Zusätzlich brauchen Unternehmen Planungssicherheit. Man kann ihnen nicht das Gas abdrehen, bevor Wasserstoff in ausreichender Menge und zu vernünftigen Kosten verfügbar ist. Das gilt auch für Strom. Wenn dieser nicht zu wettbewerbsfähigen Preisen verfügbar ist, wird die Energiewende scheitern. Strom ist die einzige Energie, die jeder Staat in Europa selbst produzieren kann. Und damit ist diese Form der Energie alternativlos als Leitenergie der Zukunft. Daher müssen wir sicherstellen, dass wir eine entsprechend angepasste Infrastruktur haben. Der Ausbau der Stromnetze muss aber unbedingt als Generationenprojekt betrachtet werden und die Kosten dafür dürfen nicht auf die Verbraucher umgelegt werden.
Was erwarten Sie für die Industrie im Jahr 2025?

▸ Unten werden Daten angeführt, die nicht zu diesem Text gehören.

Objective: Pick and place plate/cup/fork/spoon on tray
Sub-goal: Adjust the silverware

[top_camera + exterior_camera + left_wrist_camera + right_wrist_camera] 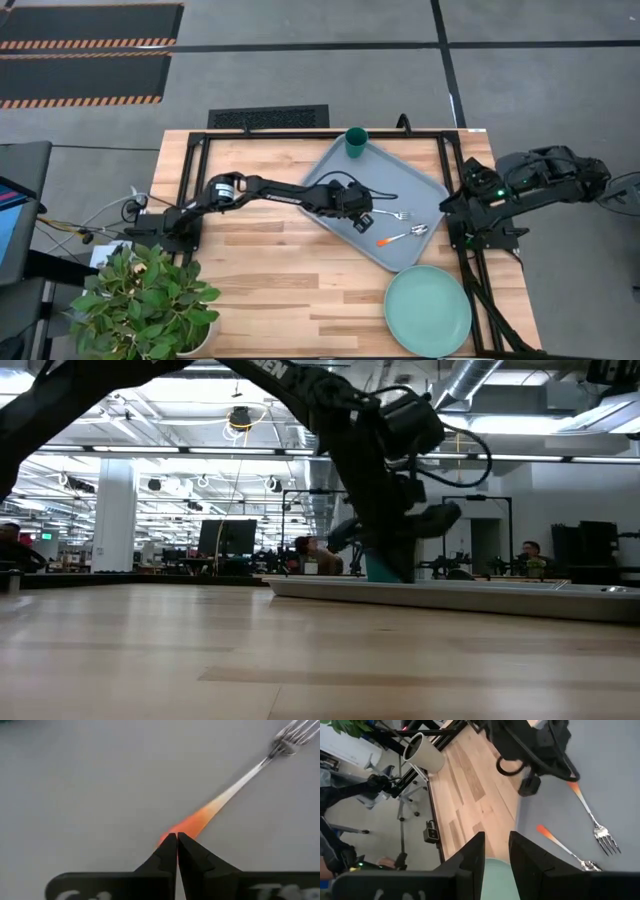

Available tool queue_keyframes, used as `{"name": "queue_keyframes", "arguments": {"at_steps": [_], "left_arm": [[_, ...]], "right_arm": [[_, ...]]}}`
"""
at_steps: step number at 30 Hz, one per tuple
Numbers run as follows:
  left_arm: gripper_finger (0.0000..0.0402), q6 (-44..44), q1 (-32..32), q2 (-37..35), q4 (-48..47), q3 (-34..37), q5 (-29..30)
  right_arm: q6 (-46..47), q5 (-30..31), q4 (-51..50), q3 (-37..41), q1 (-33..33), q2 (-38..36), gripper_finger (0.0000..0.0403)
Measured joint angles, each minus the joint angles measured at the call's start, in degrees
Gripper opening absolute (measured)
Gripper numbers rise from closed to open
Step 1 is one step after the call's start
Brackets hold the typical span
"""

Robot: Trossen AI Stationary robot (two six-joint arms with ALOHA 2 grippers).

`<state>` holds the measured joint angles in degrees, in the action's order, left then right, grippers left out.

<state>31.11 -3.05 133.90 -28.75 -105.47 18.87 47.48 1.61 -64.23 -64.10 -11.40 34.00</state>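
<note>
- The left gripper hung over the light blue-grey rectangular tray, fingers together, at the orange-handled silver fork's handle.
- The right gripper waited at the desk's right edge, fingers slightly apart.

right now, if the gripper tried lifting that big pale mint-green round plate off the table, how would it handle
The big pale mint-green round plate lies flat on the wooden table, so a finger probably can't get under its rim easily. Its smooth, plain surface looks likely to slip in a pinch. Being the widest dish, it would probably tilt if gripped at one edge.
</note>
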Motion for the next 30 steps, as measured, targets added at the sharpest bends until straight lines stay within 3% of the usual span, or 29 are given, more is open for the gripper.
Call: {"name": "queue_keyframes", "arguments": {"at_steps": [11,17,21,26,30], "left_arm": [[0.0,3.2,1.3,1.6,0.8,-0.2,-2.6],[0.0,6.8,3.3,1.5,3.3,-0.2,-10.2],[0.0,7.2,5.5,0.9,2.7,-4.0,-16.9],[0.0,4.4,7.4,-1.0,-16.0,-13.6,-12.0],[0.0,-1.4,5.7,-3.5,-25.8,-16.9,-5.3]], "right_arm": [[-0.8,0.1,0.2,0.0,-0.2,0.0,0.0113],[-2.3,0.1,0.2,0.0,-0.2,0.0,0.0113],[-3.4,1.4,-0.4,0.0,-0.2,0.1,0.0113],[-0.2,10.5,-9.0,2.4,-0.1,1.8,0.0109],[0.9,11.8,-8.4,9.6,0.1,3.3,0.0101]]}}
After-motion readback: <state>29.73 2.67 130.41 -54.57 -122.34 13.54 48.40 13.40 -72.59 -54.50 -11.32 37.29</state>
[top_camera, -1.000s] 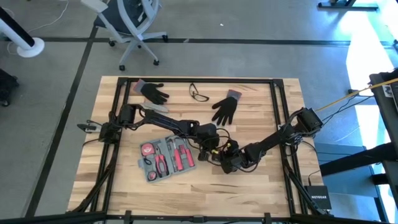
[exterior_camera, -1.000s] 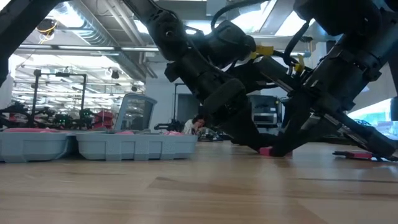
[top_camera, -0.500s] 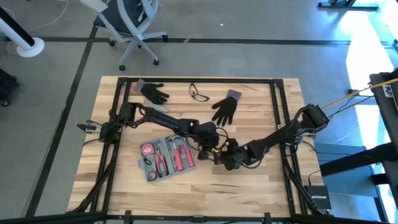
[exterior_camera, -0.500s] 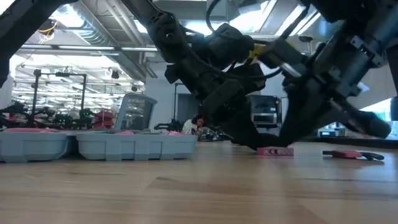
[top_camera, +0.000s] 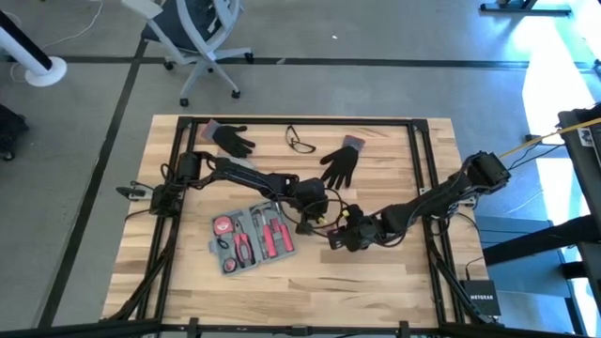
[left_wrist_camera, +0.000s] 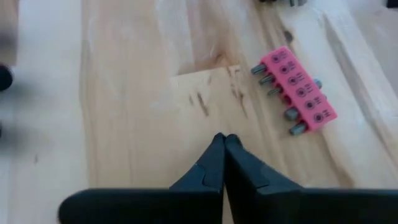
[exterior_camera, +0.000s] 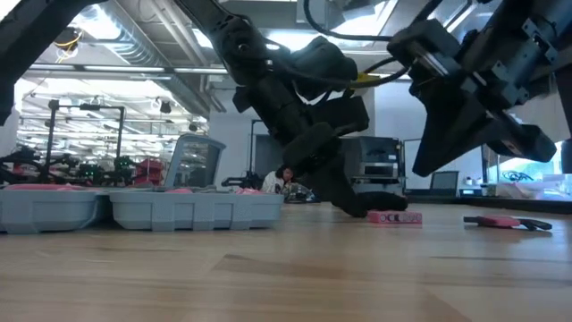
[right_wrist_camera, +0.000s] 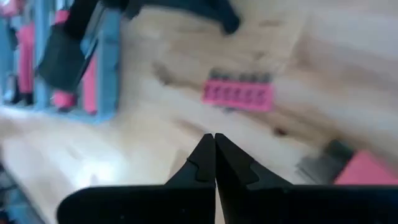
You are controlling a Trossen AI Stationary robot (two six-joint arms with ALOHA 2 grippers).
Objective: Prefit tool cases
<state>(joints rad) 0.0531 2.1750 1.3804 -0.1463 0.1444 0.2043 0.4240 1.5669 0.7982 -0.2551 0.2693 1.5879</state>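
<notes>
— From above, where's the tool case (top_camera: 252, 238)?
— Open on the table (top_camera: 394, 282), just beside the left end effector (top_camera: 324, 222); the right end effector (top_camera: 349, 240) is near, on the far side from the case.

— At table height?
— The case (exterior_camera: 143, 211) sits apart from a pink bit holder (exterior_camera: 393, 217).

— Wrist views?
— Both end effectors (left_wrist_camera: 222, 142) (right_wrist_camera: 214, 140) are clenched, empty; the bit holder (left_wrist_camera: 297, 99) (right_wrist_camera: 239, 94) lies ahead.
</notes>
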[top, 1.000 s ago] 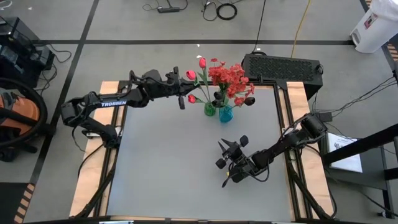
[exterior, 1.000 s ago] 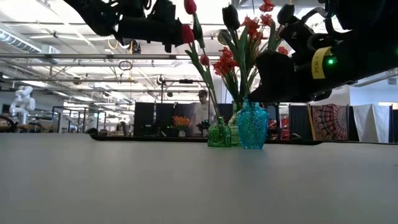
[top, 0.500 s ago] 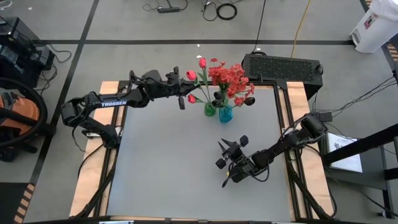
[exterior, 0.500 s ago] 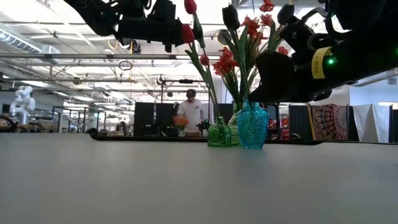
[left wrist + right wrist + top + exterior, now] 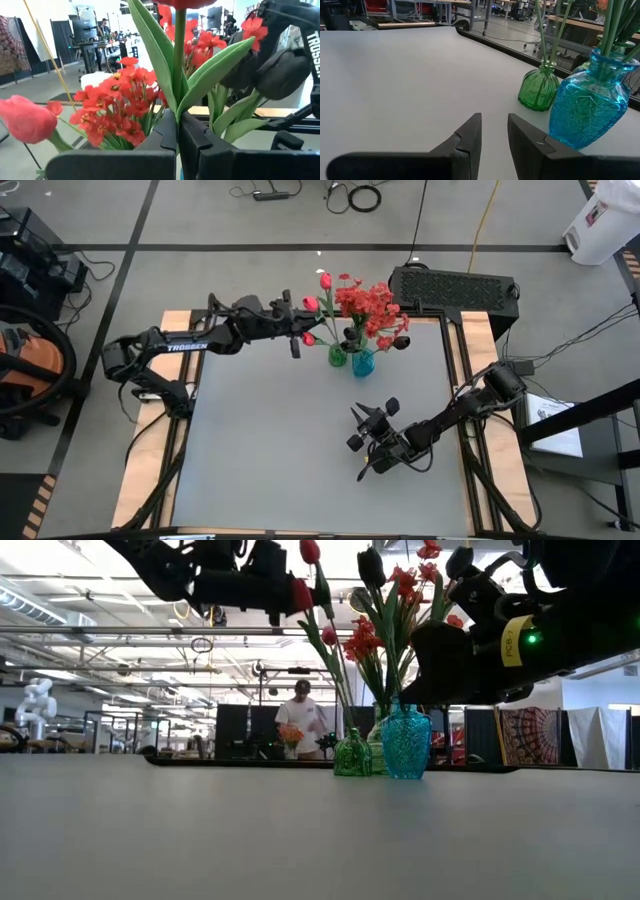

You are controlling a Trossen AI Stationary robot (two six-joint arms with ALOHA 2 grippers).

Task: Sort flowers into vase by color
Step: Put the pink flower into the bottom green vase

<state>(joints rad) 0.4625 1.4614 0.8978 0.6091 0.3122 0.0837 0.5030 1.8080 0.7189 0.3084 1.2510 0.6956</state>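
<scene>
A green vase (image 5: 338,357) and a blue vase (image 5: 363,363) stand at the table's far middle. Red clustered blossoms (image 5: 370,304) and dark buds (image 5: 400,340) rise from the blue vase. Pinkish-red tulips (image 5: 325,280) on thin stems rise from the green vase (image 5: 352,754). My left gripper (image 5: 303,320) is high beside the tulips, shut on one tulip stem (image 5: 178,75). My right gripper (image 5: 374,416) hangs open and empty over the table, nearer than the vases (image 5: 495,122). My left gripper pinches a green tulip stem (image 5: 178,107) between its two fingers (image 5: 167,132), just below where the long leaves branch off. The fingers come level from the table's left and lie across the stem. The stem stands nearly upright and runs down toward the green vase.
A black keyboard-like box (image 5: 455,285) lies just beyond the table's far edge. My right arm (image 5: 500,630) fills the upper right of the low view. Bare grey table (image 5: 270,440) spreads nearer than and to the left of the vases. A person stands far off in the room (image 5: 301,720).
My left gripper has shifted slightly toward the table's right, toward the vases, still shut on the tulip stem, and the tulip has moved with it. My right arm has kept still.
</scene>
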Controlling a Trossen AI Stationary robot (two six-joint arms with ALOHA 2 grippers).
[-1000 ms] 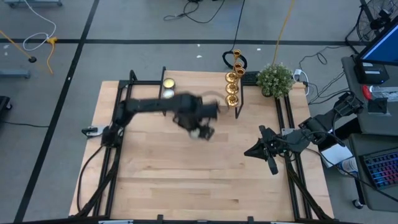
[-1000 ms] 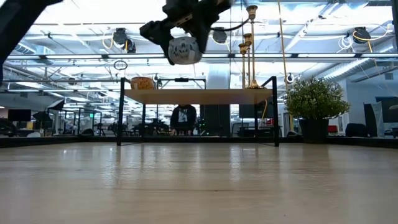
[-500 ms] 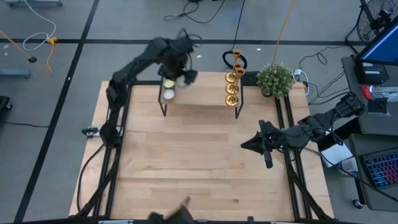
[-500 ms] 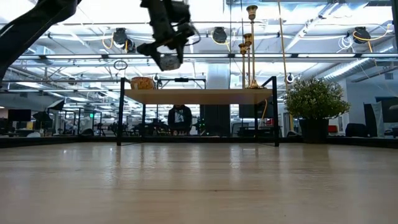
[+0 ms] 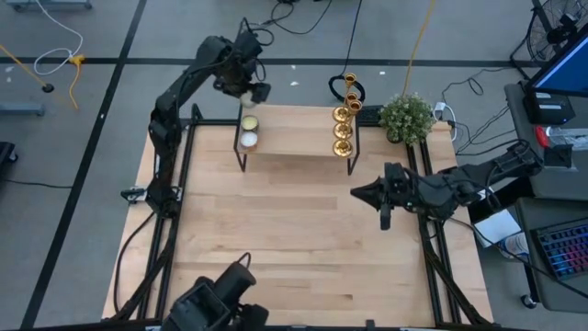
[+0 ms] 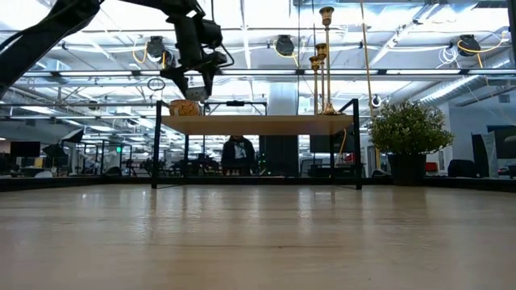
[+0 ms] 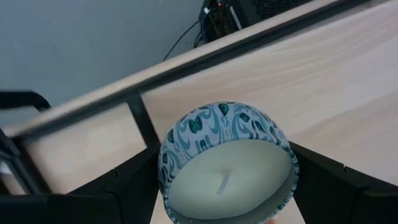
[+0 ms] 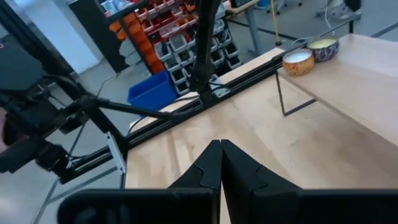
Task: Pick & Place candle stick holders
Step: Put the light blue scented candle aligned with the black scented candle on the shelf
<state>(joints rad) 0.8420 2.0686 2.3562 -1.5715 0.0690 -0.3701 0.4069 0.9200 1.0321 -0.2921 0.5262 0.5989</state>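
The left gripper (image 7: 227,186) pinches a round candle tin with a white and teal swirl pattern (image 7: 227,163), cream wax and wick facing the wrist camera, and hangs high over the far left end of the raised light wooden shelf on thin black legs (image 5: 294,138). Just below and beside it sit two small candles in round tins (image 5: 248,131). The three slender shiny brass candle stick holders (image 5: 343,124) stand in a row well off toward the shelf's other end, untouched. The right gripper (image 8: 221,163), fingers pressed together and empty, hovers low over the pale wooden table (image 5: 276,239), with the brass pieces beyond it and a small green potted plant (image 5: 406,117) near them. The risk, as I judge it: lowered off-centre, the tin could clip the shelf rim or knock the two resting candles; and any sweep toward the tall, narrow-based holders could topple them.
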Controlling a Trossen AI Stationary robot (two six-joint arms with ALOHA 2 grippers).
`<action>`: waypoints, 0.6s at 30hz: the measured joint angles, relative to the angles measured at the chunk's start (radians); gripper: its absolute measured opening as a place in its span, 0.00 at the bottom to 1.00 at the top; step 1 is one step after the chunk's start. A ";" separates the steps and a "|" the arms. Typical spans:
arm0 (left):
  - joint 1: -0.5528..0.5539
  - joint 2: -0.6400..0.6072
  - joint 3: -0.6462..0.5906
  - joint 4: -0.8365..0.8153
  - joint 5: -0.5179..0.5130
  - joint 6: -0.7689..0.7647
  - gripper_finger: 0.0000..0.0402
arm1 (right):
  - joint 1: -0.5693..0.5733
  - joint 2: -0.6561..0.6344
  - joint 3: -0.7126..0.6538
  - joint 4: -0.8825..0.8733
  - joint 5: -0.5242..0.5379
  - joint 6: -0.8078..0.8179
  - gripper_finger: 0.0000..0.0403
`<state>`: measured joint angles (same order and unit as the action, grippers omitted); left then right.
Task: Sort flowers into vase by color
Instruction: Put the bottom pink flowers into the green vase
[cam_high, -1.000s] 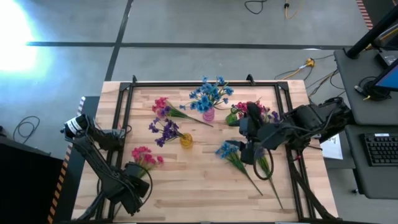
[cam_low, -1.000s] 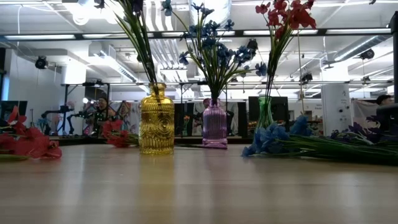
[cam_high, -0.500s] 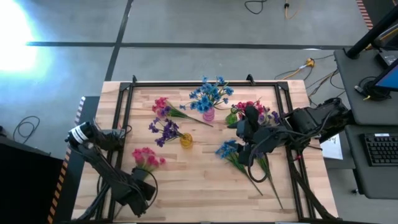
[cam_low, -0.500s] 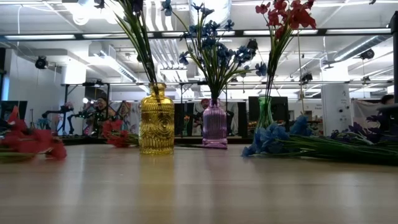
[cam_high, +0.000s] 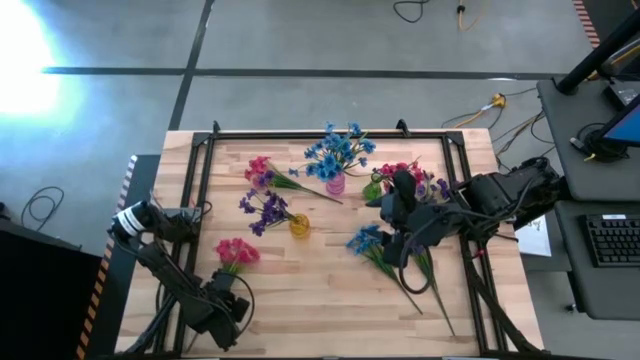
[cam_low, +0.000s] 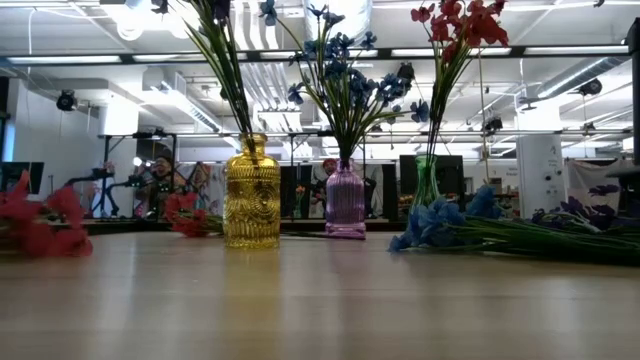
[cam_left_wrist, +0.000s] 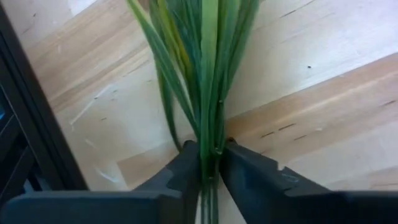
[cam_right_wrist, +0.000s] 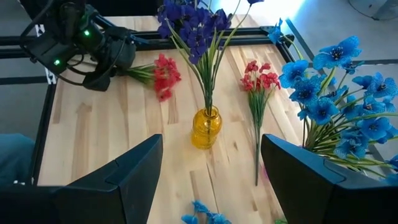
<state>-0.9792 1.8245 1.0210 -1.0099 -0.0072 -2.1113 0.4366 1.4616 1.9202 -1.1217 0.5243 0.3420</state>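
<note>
left tool (cam_left_wrist: 210, 163) pinched shut at the near-left corner; right tool (cam_right_wrist: 211, 180) spread open mid-table

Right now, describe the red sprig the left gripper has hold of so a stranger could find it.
On the wooden table, look to the near-left corner, where the left gripper is shut on green stems. The red sprig lies flat there, blooms pointing toward the yellow vase. The other loose red sprig lies untouched near the far edge.

Red, blue, purple flowers (cam_high: 385, 250) lie scattered, some vased.
</note>
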 joint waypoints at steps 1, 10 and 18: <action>0.000 -0.003 0.000 -0.002 0.000 0.000 0.16 | 0.000 0.000 0.000 -0.001 0.000 0.000 0.66; -0.006 -0.020 0.039 -0.043 0.002 0.014 0.01 | 0.003 0.000 -0.006 -0.008 -0.001 -0.001 0.66; -0.018 -0.046 0.216 -0.206 -0.040 0.140 0.00 | 0.053 -0.001 -0.007 -0.037 -0.008 -0.001 0.66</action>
<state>-0.9974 1.7782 1.2367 -1.2158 -0.0473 -1.9716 0.4892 1.4605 1.9130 -1.1591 0.5163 0.3406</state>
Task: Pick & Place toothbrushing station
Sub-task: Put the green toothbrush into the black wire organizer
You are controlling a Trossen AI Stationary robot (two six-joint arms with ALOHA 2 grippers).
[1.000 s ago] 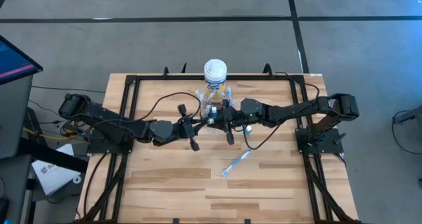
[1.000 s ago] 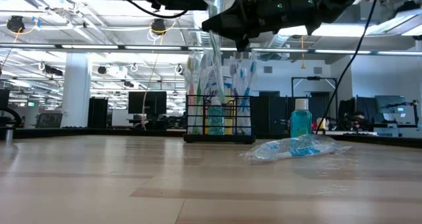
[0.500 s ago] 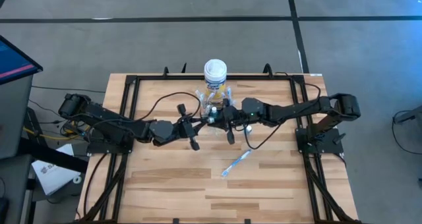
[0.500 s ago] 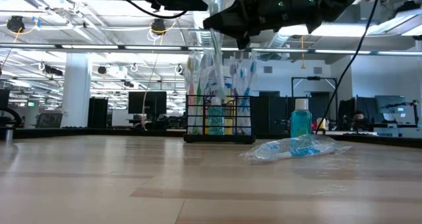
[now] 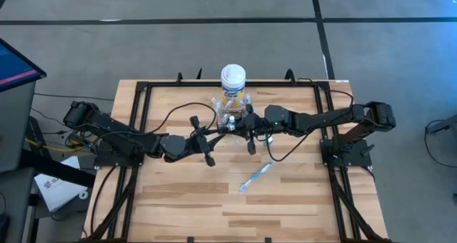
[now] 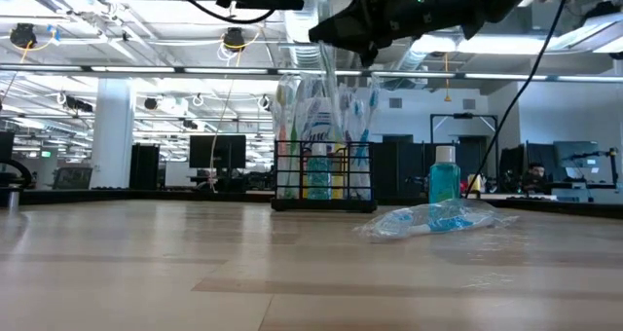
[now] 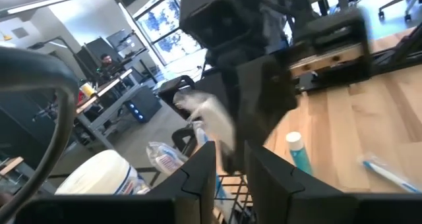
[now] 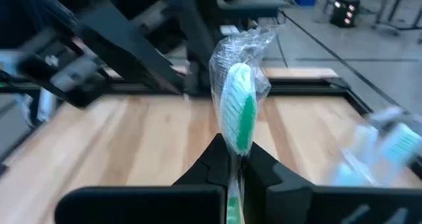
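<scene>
The toothbrushing station (image 6: 324, 175) is a low black wire-mesh caddy standing on the table, with several toothbrushes upright in it. In the high view the station (image 5: 230, 116) sits just in front of the yellow canister (image 5: 233, 78). My right gripper (image 8: 231, 163) is shut on a green-headed toothbrush (image 8: 239, 105) in a clear wrapper and hovers over the station (image 6: 365, 39). My left gripper (image 7: 231, 168) is open with a narrow gap and empty. It hovers just left of the station (image 5: 216, 133), facing the right gripper. My right gripper pinches the wrapped toothbrush between its two fingers just below the head (image 8: 232, 155). The head and loose wrapper stick out past the fingertips. In the low view the wrapped end (image 6: 329, 78) slants down to the level of the brush tops in the station, clear of the table.
Another wrapped toothbrush (image 5: 255, 177) lies on the table in front of the station and to its right. A small blue mouthwash bottle (image 6: 444, 175) stands to the right of the station. A black frame rail (image 5: 143, 114) runs around the table's edges.
My right gripper has risen a little and shifted slightly toward the table's right edge, carrying the wrapped toothbrush. My left gripper has drawn back slightly toward the table's left edge.
</scene>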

Ich hoffe, dass sich rasch eine handlungsfähige Regierung bildet, die den Wirtschaftsstandort Österreich als oberste Priorität setzt. Auf europäischer Ebene braucht es den Einsatz für einen Green Deal im Einklang mit einem Industrial Deal. Außerdem müssen wir dringend danach trachten, bei der F&I-Quote wieder nach oben zu kommen, um den Anschluss an die USA und China nicht zu verlieren, etwa beim Thema Künstliche Intelligenz.
Darüber hinaus müssen wir gemeinsam mit der neuen Bundesregierung bei den Sozialpartnern ein unternehmensgerechtes Umdenken erreichen. Die Errungenschaften für die Arbeitnehmer in den vergangenen Jahrzehnten in allen Ehren, aber in der derzeitigen Situation sind Kompromisse, die die Wettbewerbsfähigkeit unseres Standorts schwächen, nicht mehr ausreichend. Arbeitnehmervertreter müssen verstehen, dass unrealistische Forderungen Unternehmen dazu zwingen, Arbeitsplätze ins Ausland zu verlagern, was uns als Gesellschaft massiv schwächen würde.
Die IV-NÖ-Präsidentschaft ist ein arbeitsintensives Ehrenamt. Warum engagieren Sie sich?
Ich möchte einen Fußabdruck hinterlassen, der stärker ist als die Zeit. Durch mein Engagement in der Interessenvertretung kann ich für nachkommende Generationen und letztendlich auch für meine Kinder einen Beitrag leisten.